Une autre association, APADECGR, (Association des Planteurs et Agriculteurs de Canaux et Grosse-Roche), allait se joindre à nous pour nous permettre de répondre au premier enjeu : la construction du bâtiment qui va loger cette école. Grace au partenariat d’APADECGR depuis des années avec « Food For de Poor »,  celui-ci a vite répondu positivement pour subvenir à la construction cet établissement ; mais non pas sans conditions.

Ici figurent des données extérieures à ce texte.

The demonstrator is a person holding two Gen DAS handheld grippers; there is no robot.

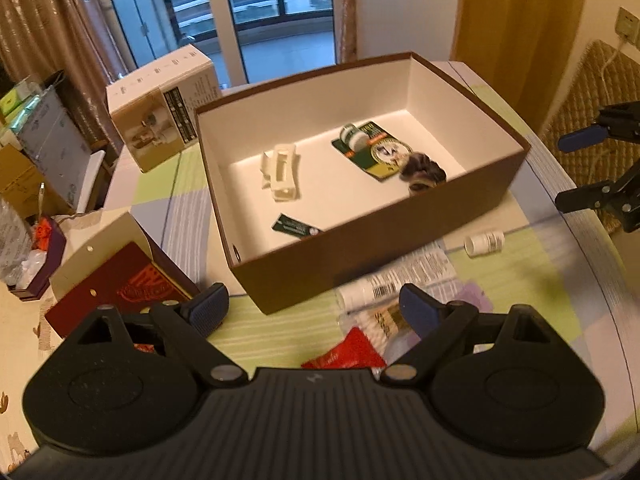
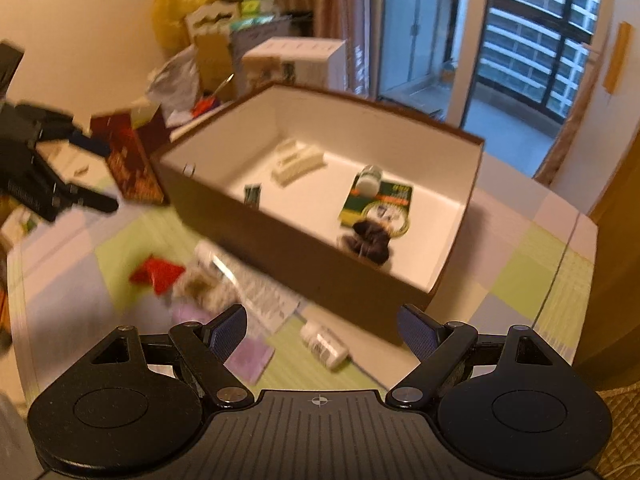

Et les conditions sont les suivantes :

 

  1. Que le club et les associations impliquées fournissent un terrain sûr et protégé.
  2. Qu’ils présentent des garanties de pouvoir assurer la pérennité de cette école, (surtout quant aux frais de fonctionnement, salaires du personnel enseignant et encadrant. )

 

Toutefois, voyant déjà nos diverses réalisations, "Food for the Poor" nous accorde sa confiance et les démarches pour la construction de l’établissement sont entamées.

 

Aussi, à ce jour, les d’inscriptions sont en cours et l’école prévoit d'accueillir près de trois cents  jeunes, pour un budget sur l’année 2018-2019 qui s’élève à 991 400 Gourdes. Nous comptons recueillir des parents un montant de 122 400 gourdes, la somme recherchée s’élève donc à 870 000 Gourdes soit environ 11000€

Une autre proposition est à l'étude pour les grands jeunes du quartier, pour lesquels un centre de formation professionnelle serait d’une importance capitale.

 

Voilà, mesdames, messieurs, chers amis, la petite histoire et le projet que nous avons à cœur de vous présenter.

Le club des jeunes, l’association APADECGR, tous les parents et tous les jeunes du quartier vous remercient déjà de tout cœur pour votre générosité.